Rare Daily Staff
The U.S. Food and Drug Administration has approved Daiichi Sankyo’s Turalio to treat TGCT a rare, non-malignant tumor that affects small and large joints, the first FDA-approved therapy to treat the condition.
The disease can cause debilitating symptoms and can be locally aggressive.
The approval of Turalio covers adults with symptomatic TGCT associated with severe morbidity or functional limitations and not amenable to improvement with surgery.
TGCT (tenosynovial giant cell tumor), also referred to as pigmented villonodular synovitis (PVNS), is a rare tumor that affects the synovium, the thin layer of tissue that covers the surfaces of the joint spaces and tendon sheaths, the layer of membrane that covers tendons. The tumor is rarely malignant but causes the synovium and tendon sheaths to thicken and overgrow, causing damage to surrounding tissue.

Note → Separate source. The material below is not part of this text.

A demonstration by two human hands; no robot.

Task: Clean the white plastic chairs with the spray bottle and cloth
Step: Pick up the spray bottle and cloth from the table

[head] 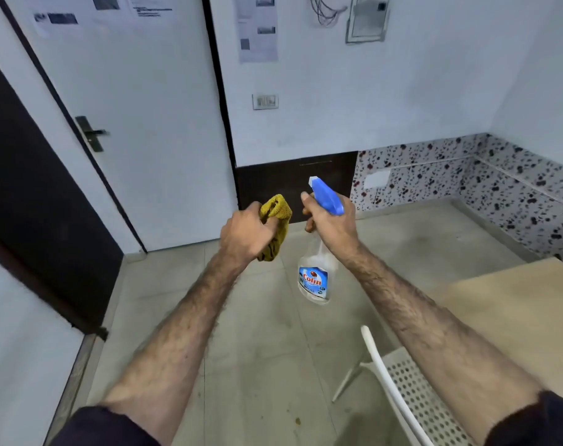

The current standard of care for TGCT is surgical resection. However, in patients with a recurrent, difficult-to-treat, or diffuse form of TGCT, the tumor may wrap around bone, tendons, ligaments and other parts of the joint. In these cases, the tumor may be difficult to remove and/or may not be amenable to improvement with surgery. Multiple surgeries for more severe cases can lead to significant joint damage, debilitating functional impairments and reduced quality of life, and amputation may be considered.
“TGCT can cause debilitating symptoms for patients such as pain, stiffness and limitation of movement. The tumor can significantly affect a patient’s quality of life and cause severe disability,” said Richard Pazdur, director of the FDA’s Oncology Center of Excellence. “Surgery is the primary treatment option, but some patients are not eligible for surgery, and tumors can recur, even after the procedure.”
The approval of Turalio was based on the results of a multi-center international clinical trial of 120 patients, 59 of whom received placebo. The primary efficacy endpoint was the overall response rate (ORR) analyzed after 25 weeks of treatment. The clinical trial demonstrated a statistically significant improvement in ORR in patients who received Turalio, with an ORR of 38 percent, compared to no responses in patients who received placebo.
The complete response rate was 15 percent and the partial response rate was 23 percent. A total of 22 out of 23 responders who had been followed for a minimum of six months following the initial response maintained their response for six or more months, and a total of 13 out of 13 responders who had been followed for a minimum of 12 months following the initial response maintained their response for 12 or more months.
The approval comes with a boxed warning for hepatotoxicity due to the risk of serious and potentially fatal liver injury. Across 768 patients who received Turalio in clinical trials, there were two irreversible cases of cholestatic liver injury. One patient died with advanced cancer and ongoing liver toxicity and one patient required a liver transplant.
But regulators and outside experts felt the benefits outweighed the risks. Because of the risk of hepatotoxicity, Daiichi will make Turalio available only through a REMS ( Risk Evaluation and Mitigation Strategy) program.
Turalio (pexidartinib) is an oral small molecule that inhibits CSF1R, or colony stimulating factor-1 receptor, which is a primary growth driver of abnormal cells in the synovium that cause TGCT. Turalio also inhibits KIT and FLT3-ITD. The molecule was discovered by Plexxikon, a subsidiary of Daiichi Sankyo.
Turalio was granted Priority Review, Breakthrough Therapy designation and Orphan Drug status by the FDA. Pexidartinib is currently under regulatory review for the treatment of TGCT with the European Medicines Agency and has received Orphan Drug designation.